Task item: Return all lines of the records that contain the word "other".

Material provided:

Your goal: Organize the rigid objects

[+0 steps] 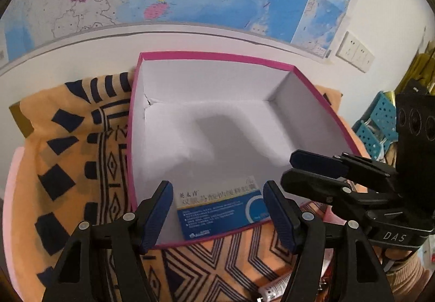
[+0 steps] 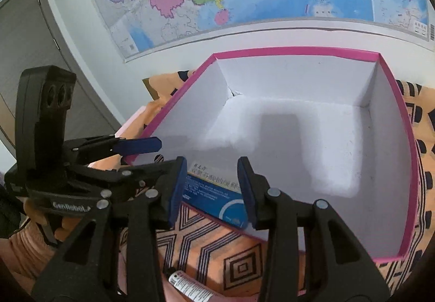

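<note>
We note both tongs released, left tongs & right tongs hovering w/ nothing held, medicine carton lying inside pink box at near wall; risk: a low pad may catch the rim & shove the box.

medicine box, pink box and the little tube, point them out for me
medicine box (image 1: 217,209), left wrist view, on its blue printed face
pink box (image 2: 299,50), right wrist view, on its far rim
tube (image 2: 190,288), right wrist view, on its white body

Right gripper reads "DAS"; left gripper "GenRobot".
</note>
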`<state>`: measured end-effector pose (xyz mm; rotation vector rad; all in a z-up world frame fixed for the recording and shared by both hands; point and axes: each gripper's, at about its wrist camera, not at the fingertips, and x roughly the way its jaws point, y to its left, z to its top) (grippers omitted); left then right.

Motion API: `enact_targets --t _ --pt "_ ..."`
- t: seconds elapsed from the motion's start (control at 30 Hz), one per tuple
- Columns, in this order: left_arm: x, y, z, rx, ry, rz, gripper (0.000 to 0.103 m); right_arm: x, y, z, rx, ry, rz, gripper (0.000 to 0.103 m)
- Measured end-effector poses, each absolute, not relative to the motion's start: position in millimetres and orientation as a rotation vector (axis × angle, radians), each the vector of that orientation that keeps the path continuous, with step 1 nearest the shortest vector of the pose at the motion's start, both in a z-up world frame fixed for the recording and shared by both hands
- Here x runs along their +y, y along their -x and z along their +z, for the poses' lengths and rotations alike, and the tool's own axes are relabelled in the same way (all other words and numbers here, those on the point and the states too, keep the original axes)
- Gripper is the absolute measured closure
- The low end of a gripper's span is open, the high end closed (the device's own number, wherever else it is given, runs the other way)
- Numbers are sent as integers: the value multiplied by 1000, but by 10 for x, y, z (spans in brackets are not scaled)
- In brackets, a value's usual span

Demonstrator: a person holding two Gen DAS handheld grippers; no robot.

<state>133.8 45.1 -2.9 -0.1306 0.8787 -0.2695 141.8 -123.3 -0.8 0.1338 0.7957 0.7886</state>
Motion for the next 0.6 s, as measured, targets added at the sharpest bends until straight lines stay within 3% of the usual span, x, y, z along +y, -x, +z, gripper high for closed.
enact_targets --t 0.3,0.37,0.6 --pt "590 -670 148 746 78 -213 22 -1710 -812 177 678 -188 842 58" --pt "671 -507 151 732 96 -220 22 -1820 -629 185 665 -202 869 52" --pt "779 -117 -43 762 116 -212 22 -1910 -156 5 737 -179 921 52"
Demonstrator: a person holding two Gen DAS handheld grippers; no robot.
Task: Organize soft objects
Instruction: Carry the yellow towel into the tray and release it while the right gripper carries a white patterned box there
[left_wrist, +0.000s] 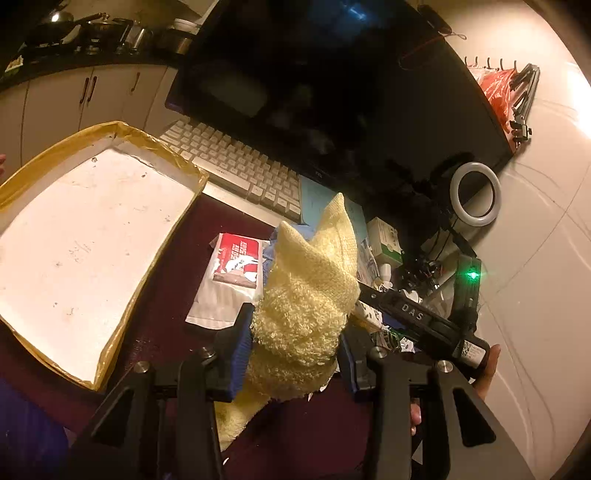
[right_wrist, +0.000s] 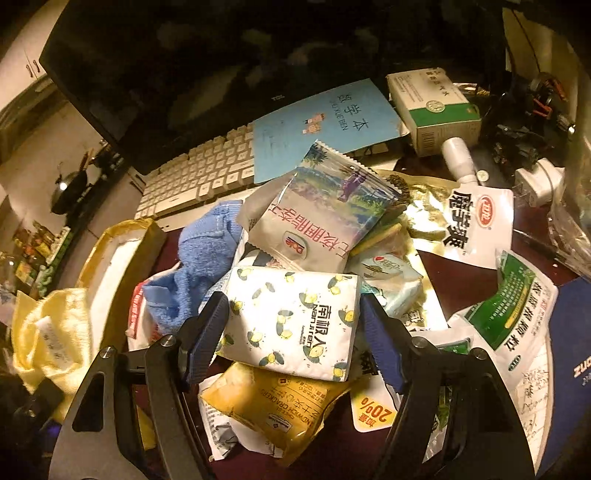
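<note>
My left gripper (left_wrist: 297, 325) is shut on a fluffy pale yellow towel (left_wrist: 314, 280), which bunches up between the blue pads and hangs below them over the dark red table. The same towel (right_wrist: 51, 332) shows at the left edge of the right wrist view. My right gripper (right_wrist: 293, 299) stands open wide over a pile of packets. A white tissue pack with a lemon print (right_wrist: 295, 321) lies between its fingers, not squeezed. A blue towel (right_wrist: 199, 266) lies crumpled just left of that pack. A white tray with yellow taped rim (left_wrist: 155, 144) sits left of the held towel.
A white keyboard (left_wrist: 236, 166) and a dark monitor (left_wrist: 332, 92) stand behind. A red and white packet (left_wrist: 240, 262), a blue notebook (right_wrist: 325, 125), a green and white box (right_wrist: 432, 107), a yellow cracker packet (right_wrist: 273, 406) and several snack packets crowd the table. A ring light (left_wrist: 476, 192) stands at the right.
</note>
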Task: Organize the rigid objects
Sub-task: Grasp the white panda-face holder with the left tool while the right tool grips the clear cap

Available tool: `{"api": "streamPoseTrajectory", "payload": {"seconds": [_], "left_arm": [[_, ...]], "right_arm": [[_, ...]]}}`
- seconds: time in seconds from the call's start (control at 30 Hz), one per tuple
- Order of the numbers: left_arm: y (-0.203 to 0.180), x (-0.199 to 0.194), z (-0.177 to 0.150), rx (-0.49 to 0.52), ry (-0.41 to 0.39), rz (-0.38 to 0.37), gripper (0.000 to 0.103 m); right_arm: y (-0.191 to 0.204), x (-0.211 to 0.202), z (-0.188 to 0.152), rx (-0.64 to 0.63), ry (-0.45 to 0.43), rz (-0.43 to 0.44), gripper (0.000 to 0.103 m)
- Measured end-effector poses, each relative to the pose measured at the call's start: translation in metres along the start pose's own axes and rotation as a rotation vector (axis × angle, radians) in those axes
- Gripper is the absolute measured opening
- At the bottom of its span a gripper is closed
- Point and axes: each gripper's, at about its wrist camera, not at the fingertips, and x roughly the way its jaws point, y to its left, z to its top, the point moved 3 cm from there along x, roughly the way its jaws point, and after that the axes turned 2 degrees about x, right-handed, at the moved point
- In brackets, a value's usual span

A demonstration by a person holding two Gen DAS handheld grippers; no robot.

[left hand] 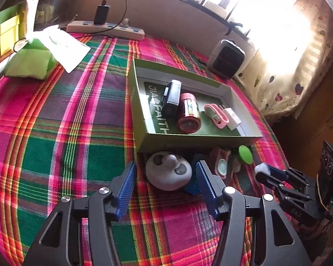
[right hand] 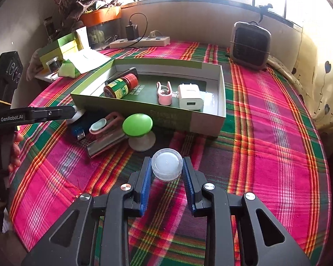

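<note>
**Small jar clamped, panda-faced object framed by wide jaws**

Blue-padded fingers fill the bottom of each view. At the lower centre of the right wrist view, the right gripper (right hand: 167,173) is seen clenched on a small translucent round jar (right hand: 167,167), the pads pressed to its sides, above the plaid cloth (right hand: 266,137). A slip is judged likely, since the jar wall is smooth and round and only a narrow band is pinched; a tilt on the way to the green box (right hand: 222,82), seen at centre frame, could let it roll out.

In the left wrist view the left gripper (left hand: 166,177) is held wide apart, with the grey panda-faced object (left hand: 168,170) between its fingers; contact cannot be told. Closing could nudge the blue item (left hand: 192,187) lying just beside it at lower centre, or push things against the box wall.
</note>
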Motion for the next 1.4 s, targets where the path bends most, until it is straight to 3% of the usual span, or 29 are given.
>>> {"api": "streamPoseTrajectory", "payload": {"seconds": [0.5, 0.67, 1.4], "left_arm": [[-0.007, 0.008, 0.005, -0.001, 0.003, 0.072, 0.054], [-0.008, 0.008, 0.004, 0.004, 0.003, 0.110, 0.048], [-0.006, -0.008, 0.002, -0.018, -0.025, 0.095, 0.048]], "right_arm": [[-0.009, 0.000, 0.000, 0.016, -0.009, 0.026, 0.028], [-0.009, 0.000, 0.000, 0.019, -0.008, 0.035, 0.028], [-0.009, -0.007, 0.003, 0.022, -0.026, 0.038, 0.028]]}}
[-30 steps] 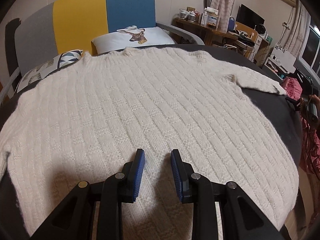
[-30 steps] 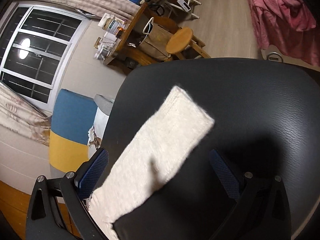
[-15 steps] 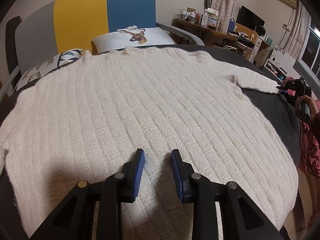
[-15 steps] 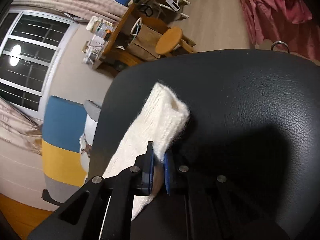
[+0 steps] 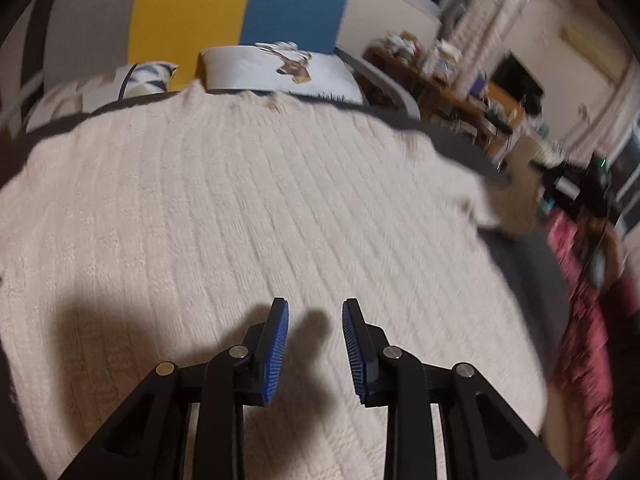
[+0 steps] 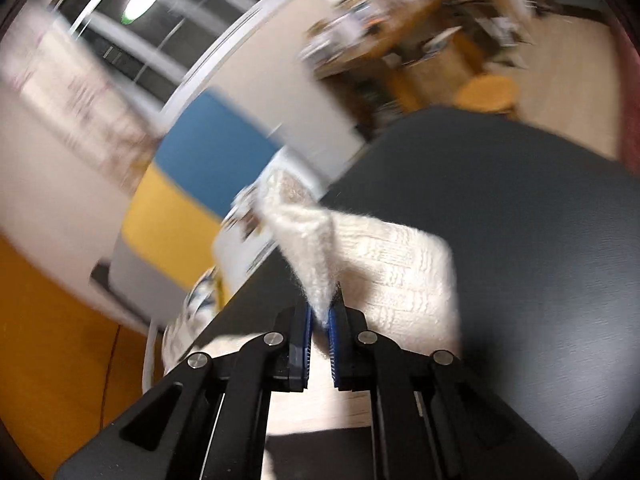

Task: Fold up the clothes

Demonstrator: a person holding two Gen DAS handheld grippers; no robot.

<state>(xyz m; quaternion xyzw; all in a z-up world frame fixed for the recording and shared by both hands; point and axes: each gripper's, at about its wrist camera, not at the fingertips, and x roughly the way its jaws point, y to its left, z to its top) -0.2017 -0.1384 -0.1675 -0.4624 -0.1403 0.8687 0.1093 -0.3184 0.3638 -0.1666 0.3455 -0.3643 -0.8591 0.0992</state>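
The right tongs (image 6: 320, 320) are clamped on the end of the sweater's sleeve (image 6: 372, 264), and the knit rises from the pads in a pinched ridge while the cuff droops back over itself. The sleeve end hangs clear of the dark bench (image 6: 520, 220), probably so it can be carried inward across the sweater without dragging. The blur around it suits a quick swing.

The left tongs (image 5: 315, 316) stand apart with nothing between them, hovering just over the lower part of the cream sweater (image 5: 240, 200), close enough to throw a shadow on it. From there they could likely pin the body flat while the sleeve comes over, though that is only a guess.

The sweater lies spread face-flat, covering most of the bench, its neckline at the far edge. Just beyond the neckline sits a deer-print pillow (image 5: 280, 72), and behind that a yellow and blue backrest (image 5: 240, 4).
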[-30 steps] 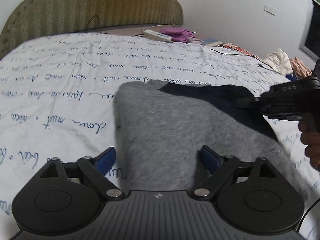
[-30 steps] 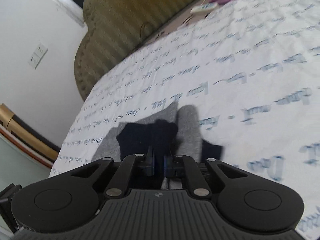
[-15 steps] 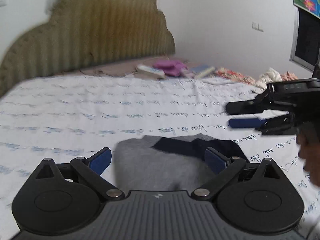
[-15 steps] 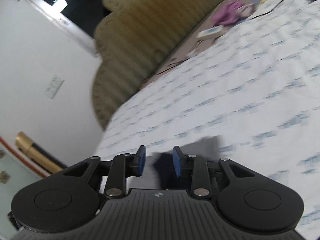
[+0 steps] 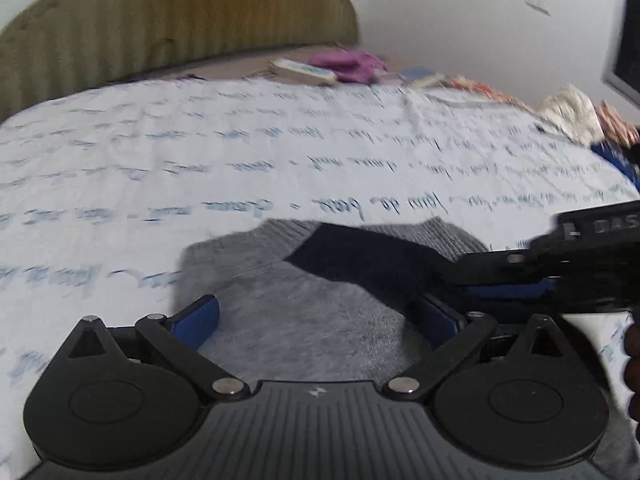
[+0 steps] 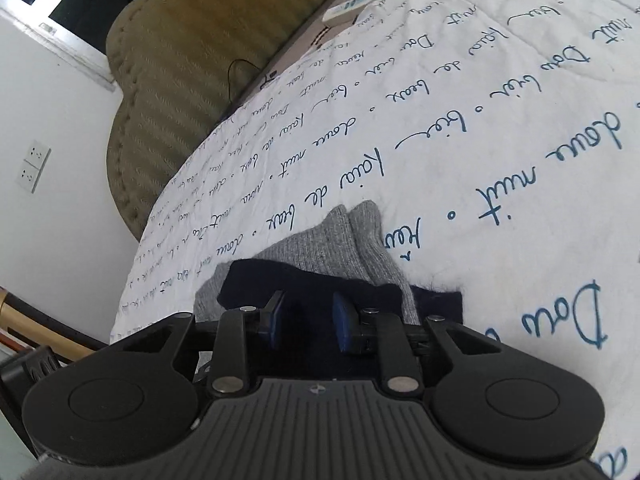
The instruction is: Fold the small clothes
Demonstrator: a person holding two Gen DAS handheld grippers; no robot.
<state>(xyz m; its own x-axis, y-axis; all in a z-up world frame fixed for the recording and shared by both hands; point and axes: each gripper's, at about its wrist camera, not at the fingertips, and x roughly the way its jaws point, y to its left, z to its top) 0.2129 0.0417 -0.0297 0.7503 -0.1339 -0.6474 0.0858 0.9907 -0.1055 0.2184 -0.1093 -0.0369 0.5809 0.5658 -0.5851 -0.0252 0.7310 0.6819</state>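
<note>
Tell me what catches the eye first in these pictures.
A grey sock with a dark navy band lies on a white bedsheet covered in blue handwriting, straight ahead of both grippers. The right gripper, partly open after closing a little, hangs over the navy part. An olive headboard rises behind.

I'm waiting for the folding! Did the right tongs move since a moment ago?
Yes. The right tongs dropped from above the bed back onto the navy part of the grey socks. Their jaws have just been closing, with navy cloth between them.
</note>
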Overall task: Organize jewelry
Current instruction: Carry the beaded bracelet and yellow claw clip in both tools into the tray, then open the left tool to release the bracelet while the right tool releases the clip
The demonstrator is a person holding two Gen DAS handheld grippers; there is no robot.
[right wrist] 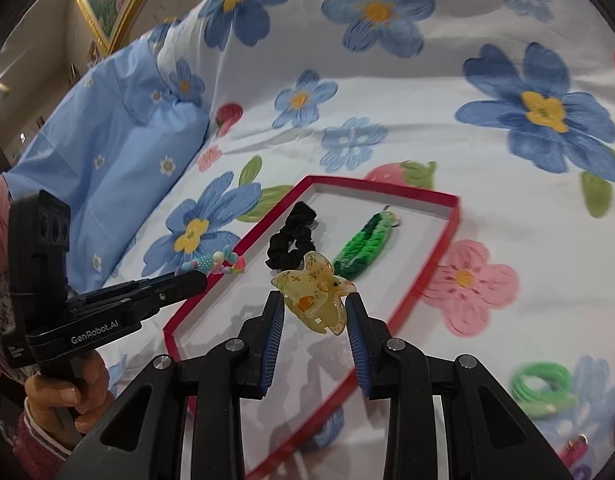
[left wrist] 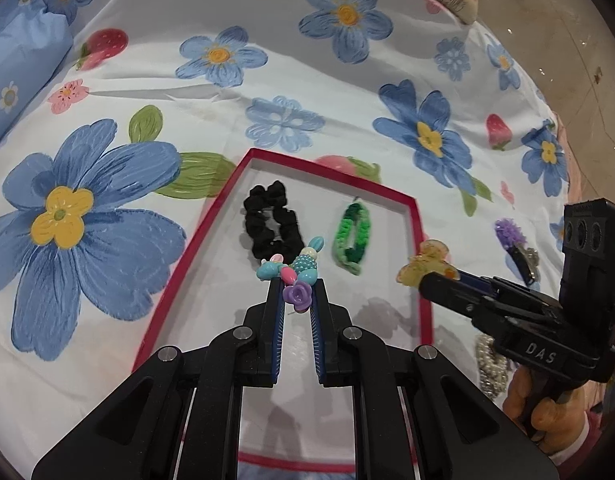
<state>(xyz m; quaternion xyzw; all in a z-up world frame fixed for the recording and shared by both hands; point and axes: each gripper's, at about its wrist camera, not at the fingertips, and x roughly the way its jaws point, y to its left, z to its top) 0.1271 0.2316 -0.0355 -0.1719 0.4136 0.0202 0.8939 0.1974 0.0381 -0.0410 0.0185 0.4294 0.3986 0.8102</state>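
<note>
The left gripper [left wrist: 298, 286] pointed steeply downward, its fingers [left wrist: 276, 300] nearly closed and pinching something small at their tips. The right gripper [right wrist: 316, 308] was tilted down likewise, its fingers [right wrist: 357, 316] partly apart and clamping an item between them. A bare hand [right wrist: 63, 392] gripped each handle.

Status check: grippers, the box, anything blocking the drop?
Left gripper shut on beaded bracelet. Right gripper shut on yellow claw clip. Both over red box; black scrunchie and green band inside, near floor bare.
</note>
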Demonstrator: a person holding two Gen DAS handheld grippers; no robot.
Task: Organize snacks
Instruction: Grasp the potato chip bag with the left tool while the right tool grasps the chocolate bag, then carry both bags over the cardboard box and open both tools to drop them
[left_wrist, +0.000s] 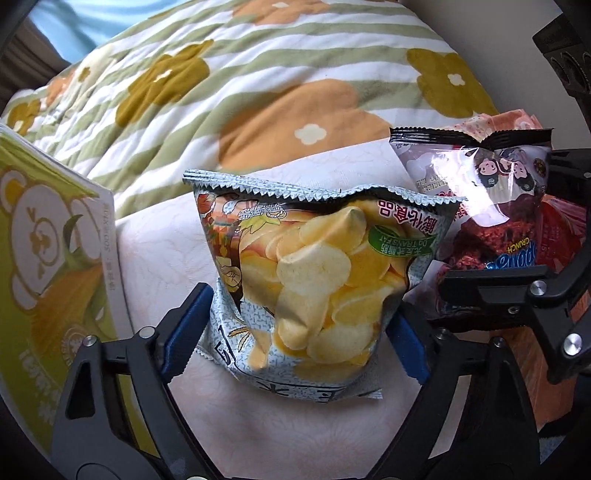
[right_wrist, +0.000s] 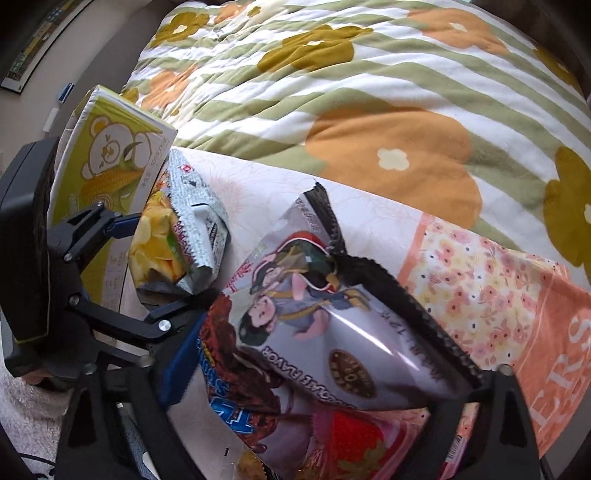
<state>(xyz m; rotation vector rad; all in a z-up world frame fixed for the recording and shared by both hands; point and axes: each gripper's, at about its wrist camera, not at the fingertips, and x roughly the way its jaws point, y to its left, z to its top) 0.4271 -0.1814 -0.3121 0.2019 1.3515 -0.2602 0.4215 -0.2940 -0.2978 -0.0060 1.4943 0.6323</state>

Exercise solution:
- Here x runs along their +y, y along their -x and z along their +z, for the poses' lengths and rotations alike, and the tool's own axes are relabelled in the same way (all other words and numbers here, those on the point and the states too, keep the original axes)
- The low end of a gripper's span is open, the high end closed (the device's own number, wherever else it is given, runs the other way)

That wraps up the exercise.